Songbird, I am telling you this because I am your friend. You have gone into overload. My fight with Dr. Barach was over a silly message. Let me assure that professionals are not spending their time pouring over the archives at ASD. They may occasionally read and document some of the issues that we speak about here, and why not. Many of the individuals here explain with such clarity and do not hold back information about how it is to be DID/MPD. Let me assure you that even if your name was Tweety Bird and I was really the original Andre Gide they would not take that much interest in us. Just think about how many people really know who Andre Gide is? I mean he won the Nobel Prize for Literature in 1947 and his name has already receded into oblivion. Only a bibliophile like me and few others here know who he is. In most circles you mention his name and they will give you a blank look and wonder why you would even bother to read such stuff. So I guess what I am trying to say is I think that we are safe from scrutiny. We just don’t rank. I find it kind of nice myself though, because it allows me to be myself. I don’t have to impress anyone. Only my close friends and certain family members find me to be important. Guess what though? They are more interested in who I am than they have ever been interested in getting to know Andre Gide. I am the one that they care about, not some Nobel Prize winner, and I feel the same way toward them. Lets go get that well deserved sleep that we both need. I am in overload too, andregide Back into hiding to get some rest.
Response:
You know Sierra~I feel so angry cuz you did not understand why I did what I did that I was going to fight with you.

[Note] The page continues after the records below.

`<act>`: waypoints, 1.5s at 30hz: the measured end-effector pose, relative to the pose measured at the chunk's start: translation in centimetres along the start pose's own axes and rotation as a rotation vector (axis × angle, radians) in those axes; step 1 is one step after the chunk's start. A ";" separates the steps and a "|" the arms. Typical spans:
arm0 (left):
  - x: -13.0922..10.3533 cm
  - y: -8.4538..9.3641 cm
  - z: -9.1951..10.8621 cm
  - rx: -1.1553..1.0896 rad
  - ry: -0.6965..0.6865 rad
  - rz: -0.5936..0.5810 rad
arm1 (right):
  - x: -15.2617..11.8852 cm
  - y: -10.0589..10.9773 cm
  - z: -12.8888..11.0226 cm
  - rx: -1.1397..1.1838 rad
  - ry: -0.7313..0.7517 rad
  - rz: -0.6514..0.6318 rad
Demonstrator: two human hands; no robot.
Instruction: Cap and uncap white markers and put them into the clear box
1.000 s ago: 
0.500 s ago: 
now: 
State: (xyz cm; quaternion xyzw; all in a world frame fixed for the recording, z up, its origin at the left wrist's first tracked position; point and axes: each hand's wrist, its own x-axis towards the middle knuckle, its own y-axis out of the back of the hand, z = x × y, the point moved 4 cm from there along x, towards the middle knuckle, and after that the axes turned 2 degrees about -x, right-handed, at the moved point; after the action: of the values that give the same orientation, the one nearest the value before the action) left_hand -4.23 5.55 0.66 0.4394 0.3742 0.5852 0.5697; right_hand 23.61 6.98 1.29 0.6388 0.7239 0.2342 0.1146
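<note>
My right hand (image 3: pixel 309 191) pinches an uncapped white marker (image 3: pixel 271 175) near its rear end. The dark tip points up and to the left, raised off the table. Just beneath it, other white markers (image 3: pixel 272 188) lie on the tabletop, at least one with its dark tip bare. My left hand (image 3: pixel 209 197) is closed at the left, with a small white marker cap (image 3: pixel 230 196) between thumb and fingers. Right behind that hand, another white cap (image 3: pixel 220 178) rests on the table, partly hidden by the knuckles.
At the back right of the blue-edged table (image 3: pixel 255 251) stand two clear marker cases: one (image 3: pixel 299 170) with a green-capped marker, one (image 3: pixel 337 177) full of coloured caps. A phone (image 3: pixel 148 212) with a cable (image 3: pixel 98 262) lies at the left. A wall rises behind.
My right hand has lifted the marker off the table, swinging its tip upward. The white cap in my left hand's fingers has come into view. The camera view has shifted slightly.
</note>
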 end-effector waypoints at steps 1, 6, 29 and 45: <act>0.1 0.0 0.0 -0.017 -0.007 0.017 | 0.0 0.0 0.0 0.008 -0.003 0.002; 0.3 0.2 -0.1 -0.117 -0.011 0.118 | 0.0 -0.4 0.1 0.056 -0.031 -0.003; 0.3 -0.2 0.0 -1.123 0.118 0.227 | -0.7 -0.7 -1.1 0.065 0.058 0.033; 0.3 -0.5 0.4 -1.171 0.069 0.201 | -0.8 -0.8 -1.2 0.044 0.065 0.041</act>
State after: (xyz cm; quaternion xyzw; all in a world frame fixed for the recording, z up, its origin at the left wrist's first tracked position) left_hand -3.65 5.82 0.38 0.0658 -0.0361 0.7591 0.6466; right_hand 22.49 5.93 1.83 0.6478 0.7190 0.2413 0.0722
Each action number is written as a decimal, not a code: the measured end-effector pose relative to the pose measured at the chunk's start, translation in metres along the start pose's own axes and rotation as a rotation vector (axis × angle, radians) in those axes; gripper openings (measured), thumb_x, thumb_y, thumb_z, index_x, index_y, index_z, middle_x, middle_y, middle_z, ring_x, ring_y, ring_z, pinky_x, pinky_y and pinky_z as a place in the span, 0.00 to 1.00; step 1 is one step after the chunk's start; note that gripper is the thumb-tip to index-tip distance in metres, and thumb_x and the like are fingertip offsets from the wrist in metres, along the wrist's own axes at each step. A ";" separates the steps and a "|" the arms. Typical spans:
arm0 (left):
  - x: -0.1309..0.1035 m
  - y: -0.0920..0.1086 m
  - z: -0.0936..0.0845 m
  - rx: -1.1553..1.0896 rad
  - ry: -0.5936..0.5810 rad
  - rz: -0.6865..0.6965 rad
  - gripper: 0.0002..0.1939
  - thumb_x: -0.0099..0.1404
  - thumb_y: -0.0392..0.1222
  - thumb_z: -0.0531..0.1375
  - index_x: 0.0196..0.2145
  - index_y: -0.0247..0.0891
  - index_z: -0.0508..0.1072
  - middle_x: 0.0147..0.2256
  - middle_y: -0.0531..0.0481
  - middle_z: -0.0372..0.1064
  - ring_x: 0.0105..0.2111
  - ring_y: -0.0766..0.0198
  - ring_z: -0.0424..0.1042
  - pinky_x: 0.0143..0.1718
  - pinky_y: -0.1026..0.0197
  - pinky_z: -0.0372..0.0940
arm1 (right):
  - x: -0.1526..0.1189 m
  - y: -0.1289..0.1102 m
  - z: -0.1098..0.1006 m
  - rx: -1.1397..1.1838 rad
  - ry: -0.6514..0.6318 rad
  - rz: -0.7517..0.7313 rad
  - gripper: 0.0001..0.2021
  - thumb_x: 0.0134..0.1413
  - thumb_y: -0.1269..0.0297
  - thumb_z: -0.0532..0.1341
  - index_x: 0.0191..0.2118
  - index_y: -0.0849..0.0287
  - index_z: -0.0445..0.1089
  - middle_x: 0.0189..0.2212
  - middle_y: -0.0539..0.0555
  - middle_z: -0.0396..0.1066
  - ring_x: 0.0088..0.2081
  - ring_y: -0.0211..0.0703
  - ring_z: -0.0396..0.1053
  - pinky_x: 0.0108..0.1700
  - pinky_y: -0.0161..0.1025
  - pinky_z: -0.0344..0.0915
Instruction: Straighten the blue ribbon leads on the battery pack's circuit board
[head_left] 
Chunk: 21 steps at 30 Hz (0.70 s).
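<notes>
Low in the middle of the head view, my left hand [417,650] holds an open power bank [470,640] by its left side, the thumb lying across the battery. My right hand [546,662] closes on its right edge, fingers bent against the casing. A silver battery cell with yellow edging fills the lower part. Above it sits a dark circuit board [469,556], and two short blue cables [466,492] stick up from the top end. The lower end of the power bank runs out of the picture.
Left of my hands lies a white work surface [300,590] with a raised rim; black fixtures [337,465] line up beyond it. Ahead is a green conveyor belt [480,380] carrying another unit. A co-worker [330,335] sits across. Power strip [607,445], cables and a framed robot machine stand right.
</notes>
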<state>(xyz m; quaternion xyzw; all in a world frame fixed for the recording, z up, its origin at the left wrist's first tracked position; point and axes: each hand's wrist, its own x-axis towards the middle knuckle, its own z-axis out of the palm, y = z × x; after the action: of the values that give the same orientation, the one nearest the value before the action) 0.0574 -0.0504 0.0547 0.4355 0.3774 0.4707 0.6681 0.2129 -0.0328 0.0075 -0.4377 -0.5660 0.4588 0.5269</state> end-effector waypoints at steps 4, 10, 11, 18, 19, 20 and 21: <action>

If you mean, did I understand that you were writing (posting) a letter to her? Yes, Songbird, I understood this. My offering the feedback that if a client of mine were to have issues of incompetency, etc that there are avenues to take to get them addressed was a statement of preference. It wasn’t to say that you posting a letter to her was wrong. The letter to her doesn’t bother me at all. I did think the posting of her work place was uncalled for. You’re in the helping profession….imagine if someone did this to you ie. posted how terrible you are/were at your work and gave your current work place so they could find you. There’s a lot of whackos out there in the world…I’d hate to have one coming knocking at my workplace bc of something they read about me on the net. Your "I am a T too" bit is making me edgy as heck with you.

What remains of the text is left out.